- WHAT YOU WILL DO
Ignoring every picture, transcribe the data in full as it stands.

Data entries

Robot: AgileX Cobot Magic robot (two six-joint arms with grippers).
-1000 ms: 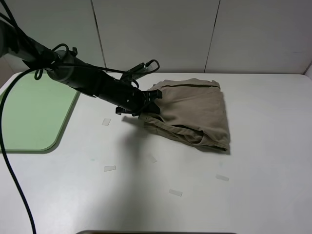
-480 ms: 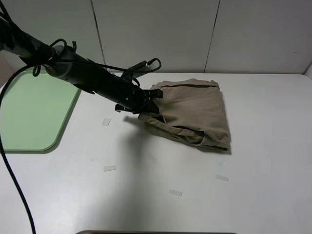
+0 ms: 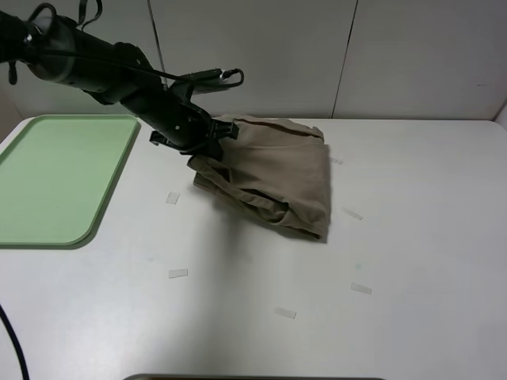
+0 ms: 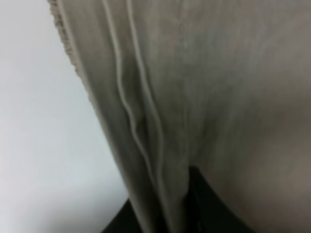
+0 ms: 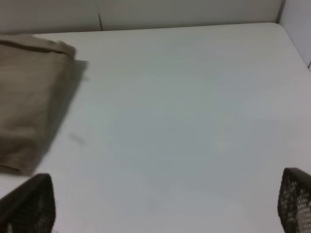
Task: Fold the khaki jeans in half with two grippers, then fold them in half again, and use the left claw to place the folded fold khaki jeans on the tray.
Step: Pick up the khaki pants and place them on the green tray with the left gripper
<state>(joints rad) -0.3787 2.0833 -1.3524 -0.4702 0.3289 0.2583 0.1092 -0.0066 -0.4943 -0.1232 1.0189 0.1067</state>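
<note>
The left claw (image 3: pixel 215 136) has its fingers clenched on the near-left edge of the folded khaki jeans (image 3: pixel 273 174), which trail away from the fingers across the table (image 3: pixel 396 261), the gripped corner apparently lifted slightly. The tray (image 3: pixel 55 178) lies well behind the fingers. The right gripper (image 5: pixel 160 204) is spread wide, holding nothing.

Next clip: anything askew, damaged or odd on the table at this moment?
Nothing damaged or spilled. The folded khaki jeans lie skewed on the table, layers uneven at the lower edge, with the left tool shut on one corner. The tray holds nothing yet. Small tape scraps dot the tabletop.
</note>
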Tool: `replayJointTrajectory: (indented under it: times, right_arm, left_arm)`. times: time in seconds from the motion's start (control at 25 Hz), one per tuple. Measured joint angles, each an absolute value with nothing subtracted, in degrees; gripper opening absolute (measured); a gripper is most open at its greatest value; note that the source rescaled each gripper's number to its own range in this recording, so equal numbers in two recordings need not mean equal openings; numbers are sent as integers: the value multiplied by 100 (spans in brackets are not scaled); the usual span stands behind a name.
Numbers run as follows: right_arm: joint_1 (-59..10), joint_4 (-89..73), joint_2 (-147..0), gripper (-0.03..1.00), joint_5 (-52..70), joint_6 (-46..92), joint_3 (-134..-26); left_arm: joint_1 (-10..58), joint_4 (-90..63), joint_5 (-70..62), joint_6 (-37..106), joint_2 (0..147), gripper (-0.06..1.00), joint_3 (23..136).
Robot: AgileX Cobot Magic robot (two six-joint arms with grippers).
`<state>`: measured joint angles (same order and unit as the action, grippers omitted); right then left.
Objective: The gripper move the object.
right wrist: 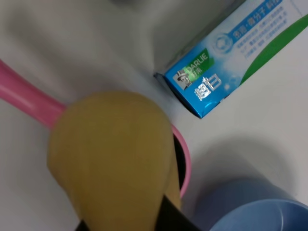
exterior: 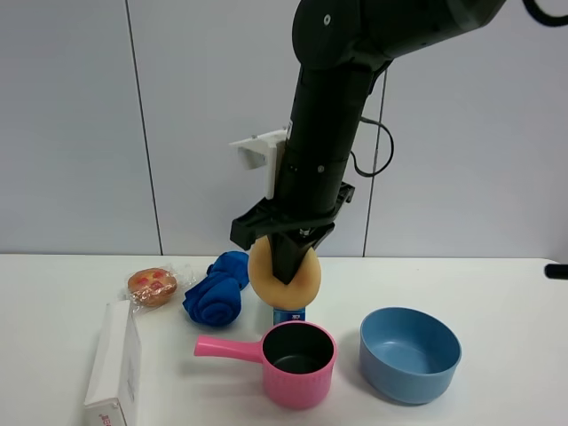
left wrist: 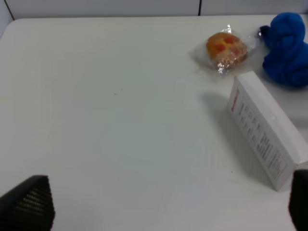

- EXPECTED ANSWER
Robot: AgileX Cobot Magic robot (two six-joint arms with grippers).
-1000 ms: 
-480 ms: 
+0 ms: 
+0 ms: 
+0 ms: 
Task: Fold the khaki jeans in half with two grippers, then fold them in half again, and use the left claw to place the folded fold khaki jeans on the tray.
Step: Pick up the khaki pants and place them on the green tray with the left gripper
<state>(joints rad) -0.3787 2.0833 -1.3524 -0.4702 0.3289 0.2583 0.1092 -0.0066 -0.4943 -0.1232 1.0189 0.1067</state>
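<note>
The left claw (image 3: pixel 215 136) has its fingers clenched on the near-left edge of the folded khaki jeans (image 3: pixel 273 174), which trail away from the fingers across the table (image 3: pixel 396 261), the gripped corner apparently lifted slightly. The tray (image 3: pixel 55 178) lies well behind the fingers. The right gripper (image 5: pixel 160 204) is spread wide, holding nothing.

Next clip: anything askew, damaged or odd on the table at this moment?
Nothing damaged or spilled. The folded khaki jeans lie skewed on the table, layers uneven at the lower edge, with the left tool shut on one corner. The tray holds nothing yet. Small tape scraps dot the tabletop.
</note>
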Tool: `replayJointTrajectory: (indented under it: times, right_arm, left_arm)`. times: time in seconds from the motion's start (control at 25 Hz), one per tuple. Measured joint angles, each an absolute value with nothing subtracted, in degrees; gripper opening absolute (measured); a gripper is most open at its greatest value; note that the source rescaled each gripper's number to its own range in this recording, so equal numbers in two recordings need not mean equal openings; numbers are sent as integers: the value multiplied by 100 (spans in brackets are not scaled); the usual span stands behind a name.
Numbers run as follows: right_arm: joint_1 (-59..10), joint_4 (-89..73), joint_2 (-147..0), gripper (-0.03..1.00), joint_5 (-52..70), joint_6 (-46..92), joint_3 (-134..-26); left_arm: joint_1 (-10..58), joint_4 (-90..63), joint_5 (-70..62), joint_6 (-37..106), joint_2 (0..147), gripper (-0.06..1.00), joint_3 (23..136).
Robot: AgileX Cobot Magic robot (two six-joint arms with grippers).
`<state>`: measured joint angles (same order and unit as the action, grippers omitted); right then left.
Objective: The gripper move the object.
right wrist: 
exterior: 
left wrist: 

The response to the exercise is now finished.